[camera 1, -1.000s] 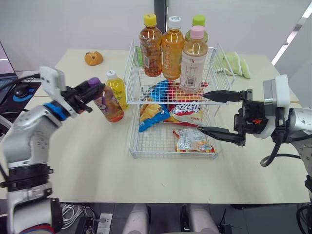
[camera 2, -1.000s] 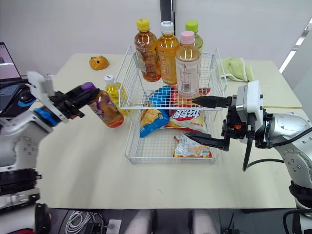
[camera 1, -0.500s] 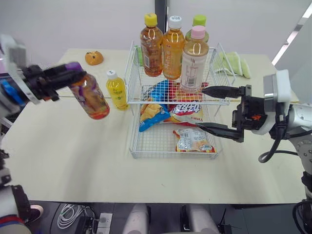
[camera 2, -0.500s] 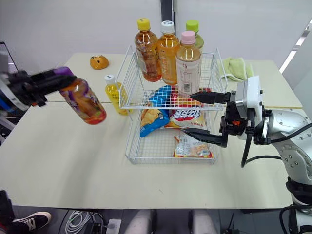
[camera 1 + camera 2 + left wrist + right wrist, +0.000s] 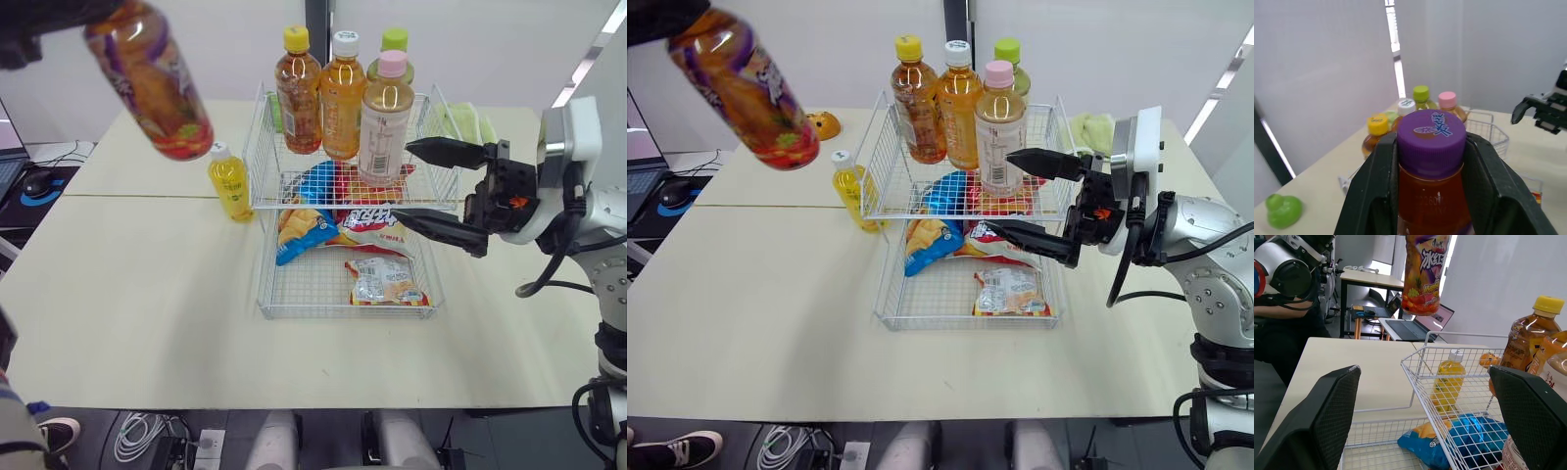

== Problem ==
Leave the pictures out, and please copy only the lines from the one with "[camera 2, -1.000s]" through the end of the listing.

== Reply to the task ==
[camera 2, -1.000s] 
[camera 1, -0.500s] 
[camera 2, -0.500s] 
[camera 1 + camera 2 + left wrist + right wrist, +0.000s] 

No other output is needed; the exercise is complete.